The elevator doors open onto the second floor and I see the usual, the women, my mother who is now 88, and her friends, sitting in their usual spots in the seating area right off the elevator. Something immediately strikes me as odd. Odd however, is just another word for normal on the second floor. My mother greets me with her usual excited outburst of pure joy, throwing her arms out towards me and shouting my name over and over “Gailie! Gailie!"
Oh my, as I greet my mother I am just beginning to allow the shock to enter my system. I have grown accustomed to arriving on the second floor for The Assisted Living and finding all kinds of what I used to feel were unexpected surprises. Now the variety and style of surprises have just become routine and not much throws me anymore, except for tonight.
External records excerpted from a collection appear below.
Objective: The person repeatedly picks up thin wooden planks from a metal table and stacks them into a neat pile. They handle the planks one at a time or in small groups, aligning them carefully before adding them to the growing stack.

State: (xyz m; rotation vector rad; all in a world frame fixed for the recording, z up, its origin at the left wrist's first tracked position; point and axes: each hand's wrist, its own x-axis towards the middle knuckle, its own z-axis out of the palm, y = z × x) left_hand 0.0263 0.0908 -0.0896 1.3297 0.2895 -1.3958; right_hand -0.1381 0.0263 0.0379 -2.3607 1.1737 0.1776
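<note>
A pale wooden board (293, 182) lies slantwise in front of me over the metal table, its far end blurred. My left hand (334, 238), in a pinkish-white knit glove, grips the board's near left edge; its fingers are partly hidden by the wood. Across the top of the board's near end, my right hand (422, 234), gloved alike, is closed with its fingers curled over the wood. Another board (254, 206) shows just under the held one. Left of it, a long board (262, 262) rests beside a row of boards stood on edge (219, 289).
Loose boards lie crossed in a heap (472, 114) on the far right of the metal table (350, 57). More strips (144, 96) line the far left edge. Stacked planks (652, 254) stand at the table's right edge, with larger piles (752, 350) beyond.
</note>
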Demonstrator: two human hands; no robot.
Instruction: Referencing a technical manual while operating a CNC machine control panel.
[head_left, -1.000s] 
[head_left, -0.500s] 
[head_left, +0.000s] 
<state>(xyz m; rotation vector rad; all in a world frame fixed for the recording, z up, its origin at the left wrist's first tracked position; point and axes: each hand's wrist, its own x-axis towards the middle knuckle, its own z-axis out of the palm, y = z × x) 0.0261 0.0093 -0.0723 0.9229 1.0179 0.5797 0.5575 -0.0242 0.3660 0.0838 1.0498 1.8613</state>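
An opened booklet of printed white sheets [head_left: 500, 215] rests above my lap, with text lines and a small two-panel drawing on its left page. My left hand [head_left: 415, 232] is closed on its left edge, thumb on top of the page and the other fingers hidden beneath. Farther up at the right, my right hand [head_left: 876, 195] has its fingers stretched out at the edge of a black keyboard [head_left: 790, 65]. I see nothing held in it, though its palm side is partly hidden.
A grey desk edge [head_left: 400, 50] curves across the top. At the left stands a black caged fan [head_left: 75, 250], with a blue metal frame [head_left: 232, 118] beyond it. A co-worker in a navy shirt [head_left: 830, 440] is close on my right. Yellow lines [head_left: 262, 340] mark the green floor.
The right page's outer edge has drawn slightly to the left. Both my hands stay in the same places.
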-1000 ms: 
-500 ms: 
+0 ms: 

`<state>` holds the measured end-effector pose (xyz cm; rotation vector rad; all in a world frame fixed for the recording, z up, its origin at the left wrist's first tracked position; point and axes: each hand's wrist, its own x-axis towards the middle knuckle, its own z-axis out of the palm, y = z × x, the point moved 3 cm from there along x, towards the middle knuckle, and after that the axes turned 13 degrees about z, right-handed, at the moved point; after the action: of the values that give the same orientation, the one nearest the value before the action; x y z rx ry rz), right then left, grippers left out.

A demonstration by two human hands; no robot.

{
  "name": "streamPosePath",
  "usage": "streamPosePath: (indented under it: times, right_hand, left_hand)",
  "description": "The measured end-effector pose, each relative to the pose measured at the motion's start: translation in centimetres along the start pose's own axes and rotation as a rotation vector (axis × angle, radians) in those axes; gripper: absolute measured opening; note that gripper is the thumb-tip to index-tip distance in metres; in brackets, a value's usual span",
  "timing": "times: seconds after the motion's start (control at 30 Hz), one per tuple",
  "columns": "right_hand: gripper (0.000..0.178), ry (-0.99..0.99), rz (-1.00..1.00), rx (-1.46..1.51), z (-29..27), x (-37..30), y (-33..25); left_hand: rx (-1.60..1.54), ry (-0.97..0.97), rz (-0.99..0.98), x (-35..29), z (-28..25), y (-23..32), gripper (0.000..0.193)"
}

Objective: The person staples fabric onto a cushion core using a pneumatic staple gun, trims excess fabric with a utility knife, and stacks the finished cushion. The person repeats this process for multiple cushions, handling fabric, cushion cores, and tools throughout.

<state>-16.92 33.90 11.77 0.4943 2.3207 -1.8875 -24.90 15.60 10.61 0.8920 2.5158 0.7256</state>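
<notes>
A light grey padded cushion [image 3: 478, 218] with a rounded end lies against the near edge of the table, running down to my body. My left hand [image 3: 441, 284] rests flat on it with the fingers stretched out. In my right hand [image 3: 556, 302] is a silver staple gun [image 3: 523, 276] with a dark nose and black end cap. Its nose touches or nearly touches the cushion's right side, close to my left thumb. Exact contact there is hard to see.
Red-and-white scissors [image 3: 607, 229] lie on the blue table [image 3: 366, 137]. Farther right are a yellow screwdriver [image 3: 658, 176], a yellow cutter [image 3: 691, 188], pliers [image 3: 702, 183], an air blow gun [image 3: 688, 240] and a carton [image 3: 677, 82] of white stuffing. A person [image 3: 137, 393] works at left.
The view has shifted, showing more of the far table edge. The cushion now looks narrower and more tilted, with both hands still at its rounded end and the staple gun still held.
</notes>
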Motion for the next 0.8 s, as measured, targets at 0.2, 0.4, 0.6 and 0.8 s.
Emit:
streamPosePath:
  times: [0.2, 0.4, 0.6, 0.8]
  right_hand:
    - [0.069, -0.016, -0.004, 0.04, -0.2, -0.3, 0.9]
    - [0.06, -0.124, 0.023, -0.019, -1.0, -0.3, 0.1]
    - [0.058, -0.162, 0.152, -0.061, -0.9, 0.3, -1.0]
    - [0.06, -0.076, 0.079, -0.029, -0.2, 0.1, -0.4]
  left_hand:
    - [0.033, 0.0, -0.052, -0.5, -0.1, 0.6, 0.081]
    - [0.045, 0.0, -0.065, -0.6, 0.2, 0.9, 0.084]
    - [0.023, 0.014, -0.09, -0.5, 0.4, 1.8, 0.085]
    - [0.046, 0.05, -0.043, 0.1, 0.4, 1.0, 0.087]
My mother continues to grin at me broadly. I am taken completely back by the peculiar look of her smile. What is happening here? I can’t seem to grasp exactly what is wrong with this picture even though at some level I am becoming quite sure. Time seems to have come to a complete stop in my world as I stare at my mother in complete disbelief.
Oh yes, as I force myself to get a grip of this bizarre smile on my mother’s face, I have to come to grips with the undeniable fact that she is wearing someone else’s teeth! In retrospect now it all seems rather hilarious but at the time it felt more horrifying than funny. A million thoughts were racing through my mind. Where did she get these teeth? Whose teeth are they? Where are her teeth?
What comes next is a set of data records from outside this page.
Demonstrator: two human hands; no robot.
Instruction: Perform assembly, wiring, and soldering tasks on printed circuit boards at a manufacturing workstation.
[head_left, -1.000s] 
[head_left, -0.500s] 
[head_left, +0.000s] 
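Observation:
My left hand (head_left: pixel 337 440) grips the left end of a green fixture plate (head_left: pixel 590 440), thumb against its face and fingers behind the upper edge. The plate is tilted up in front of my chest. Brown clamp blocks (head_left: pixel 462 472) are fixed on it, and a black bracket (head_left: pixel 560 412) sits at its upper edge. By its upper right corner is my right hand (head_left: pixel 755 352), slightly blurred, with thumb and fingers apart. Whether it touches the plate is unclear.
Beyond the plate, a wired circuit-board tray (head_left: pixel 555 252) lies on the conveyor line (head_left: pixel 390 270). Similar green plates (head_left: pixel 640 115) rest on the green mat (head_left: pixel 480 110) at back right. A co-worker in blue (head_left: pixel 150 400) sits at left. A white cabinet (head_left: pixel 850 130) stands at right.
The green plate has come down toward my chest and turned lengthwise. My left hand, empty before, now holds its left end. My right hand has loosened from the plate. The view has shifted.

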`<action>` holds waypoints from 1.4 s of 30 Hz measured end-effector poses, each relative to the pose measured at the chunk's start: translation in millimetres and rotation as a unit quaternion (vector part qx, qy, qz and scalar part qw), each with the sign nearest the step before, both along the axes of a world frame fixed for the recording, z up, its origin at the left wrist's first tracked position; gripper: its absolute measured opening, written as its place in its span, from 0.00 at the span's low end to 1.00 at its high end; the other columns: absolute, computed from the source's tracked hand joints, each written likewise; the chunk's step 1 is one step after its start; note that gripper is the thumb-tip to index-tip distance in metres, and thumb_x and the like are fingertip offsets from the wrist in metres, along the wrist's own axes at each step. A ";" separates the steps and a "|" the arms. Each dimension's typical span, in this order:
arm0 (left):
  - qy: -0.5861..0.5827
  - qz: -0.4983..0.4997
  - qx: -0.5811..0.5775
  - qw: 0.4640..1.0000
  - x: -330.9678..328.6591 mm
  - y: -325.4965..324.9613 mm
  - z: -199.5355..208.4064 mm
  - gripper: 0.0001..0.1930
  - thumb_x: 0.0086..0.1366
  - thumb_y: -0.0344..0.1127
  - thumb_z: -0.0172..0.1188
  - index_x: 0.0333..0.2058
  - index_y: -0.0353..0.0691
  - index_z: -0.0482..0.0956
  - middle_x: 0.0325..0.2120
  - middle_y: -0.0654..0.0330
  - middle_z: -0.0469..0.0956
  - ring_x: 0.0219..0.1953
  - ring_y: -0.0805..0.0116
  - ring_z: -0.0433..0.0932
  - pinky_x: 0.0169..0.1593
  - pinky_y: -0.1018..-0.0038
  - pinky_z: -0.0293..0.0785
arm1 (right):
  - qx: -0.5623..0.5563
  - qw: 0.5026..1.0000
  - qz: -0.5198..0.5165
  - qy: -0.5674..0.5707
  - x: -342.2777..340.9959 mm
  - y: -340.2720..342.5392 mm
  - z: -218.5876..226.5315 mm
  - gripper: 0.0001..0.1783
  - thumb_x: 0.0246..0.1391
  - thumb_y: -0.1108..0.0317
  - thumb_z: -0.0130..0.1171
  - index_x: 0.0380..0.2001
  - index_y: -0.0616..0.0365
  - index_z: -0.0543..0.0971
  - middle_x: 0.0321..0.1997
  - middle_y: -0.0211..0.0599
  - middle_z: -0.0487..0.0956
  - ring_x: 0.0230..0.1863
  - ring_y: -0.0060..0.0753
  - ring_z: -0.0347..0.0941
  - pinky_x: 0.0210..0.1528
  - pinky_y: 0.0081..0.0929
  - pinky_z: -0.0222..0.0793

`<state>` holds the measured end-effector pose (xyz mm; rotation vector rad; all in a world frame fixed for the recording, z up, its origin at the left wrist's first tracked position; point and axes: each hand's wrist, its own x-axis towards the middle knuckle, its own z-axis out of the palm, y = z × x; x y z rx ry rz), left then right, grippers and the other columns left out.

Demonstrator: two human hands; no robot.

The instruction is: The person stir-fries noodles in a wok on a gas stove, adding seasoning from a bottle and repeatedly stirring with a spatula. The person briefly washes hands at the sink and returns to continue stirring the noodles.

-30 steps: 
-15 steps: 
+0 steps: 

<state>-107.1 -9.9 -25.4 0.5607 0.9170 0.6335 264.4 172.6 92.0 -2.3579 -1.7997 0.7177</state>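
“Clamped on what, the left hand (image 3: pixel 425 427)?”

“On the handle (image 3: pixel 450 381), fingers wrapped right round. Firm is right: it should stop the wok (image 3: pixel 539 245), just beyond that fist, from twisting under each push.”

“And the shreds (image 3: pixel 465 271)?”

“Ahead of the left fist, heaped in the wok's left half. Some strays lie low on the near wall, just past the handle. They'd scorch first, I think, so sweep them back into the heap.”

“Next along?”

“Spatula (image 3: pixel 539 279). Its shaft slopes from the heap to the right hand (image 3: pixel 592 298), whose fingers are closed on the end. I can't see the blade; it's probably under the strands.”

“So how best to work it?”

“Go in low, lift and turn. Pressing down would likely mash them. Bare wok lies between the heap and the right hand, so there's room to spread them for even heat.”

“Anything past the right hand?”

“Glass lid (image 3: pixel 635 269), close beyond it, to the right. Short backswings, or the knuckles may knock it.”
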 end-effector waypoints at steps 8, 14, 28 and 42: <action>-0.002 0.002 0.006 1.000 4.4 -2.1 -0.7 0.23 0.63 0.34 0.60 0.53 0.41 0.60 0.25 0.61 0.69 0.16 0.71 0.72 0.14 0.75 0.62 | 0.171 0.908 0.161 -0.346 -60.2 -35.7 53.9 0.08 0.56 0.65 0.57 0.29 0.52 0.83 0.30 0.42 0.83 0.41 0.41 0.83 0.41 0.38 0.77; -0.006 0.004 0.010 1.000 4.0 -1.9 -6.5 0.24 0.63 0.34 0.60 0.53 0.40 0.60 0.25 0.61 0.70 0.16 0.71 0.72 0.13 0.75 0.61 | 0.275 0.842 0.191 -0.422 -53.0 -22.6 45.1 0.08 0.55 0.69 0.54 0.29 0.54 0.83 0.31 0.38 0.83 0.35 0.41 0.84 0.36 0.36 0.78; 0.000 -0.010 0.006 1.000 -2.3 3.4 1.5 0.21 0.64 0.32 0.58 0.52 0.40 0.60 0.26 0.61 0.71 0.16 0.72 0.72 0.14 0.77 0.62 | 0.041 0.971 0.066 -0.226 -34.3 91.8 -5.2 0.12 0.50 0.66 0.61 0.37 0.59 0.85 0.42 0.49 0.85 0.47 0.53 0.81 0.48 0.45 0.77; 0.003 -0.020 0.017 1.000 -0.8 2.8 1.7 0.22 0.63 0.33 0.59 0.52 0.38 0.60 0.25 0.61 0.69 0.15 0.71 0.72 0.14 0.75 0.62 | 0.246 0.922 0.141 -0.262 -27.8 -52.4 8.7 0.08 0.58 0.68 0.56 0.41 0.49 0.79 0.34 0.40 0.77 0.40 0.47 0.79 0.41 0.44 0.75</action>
Of course my mother was in blissful unawareness that she looked like a completely different person and that these teeth did not by any stretch of the imagination fit into her mouth. There would be no answers coming from my mother as she has lost the ability to remember what took place just a moment ago. I did manage to get her back into her room and find her own teeth right where they always are. To this day the mystery of the strange set of teeth has not been solved.
After washing her face and tucking her into bed we talk for a bit. She asks me if she was a good mother. I tell her she is the best. I ask her if she remembers Daddy, my father. She looks off into space with a blank look that has become so familiar, and says she is sorry, she cannot remember. I kiss her and tell her it is ok. I look at her and my eyes fill with tears. There are no words, no memories, no tangible thing to explain what goes on here between mother and daughter. It is as vast as the universe, as deep as the sea and it is the most precious thing I have ever known.
I kiss her again and I say “Happy dreams Mommy” and I shut her door and start down the hall. Floyd, who is in his nineties is walking a bit ahead of me all dressed and looking rather spiffy. I can’t help but notice his eyebrows which he has drawn on with a blue ballpoint pen. He turns to me and says “Good Morning.” It is 10pm and he is on his way to breakfast.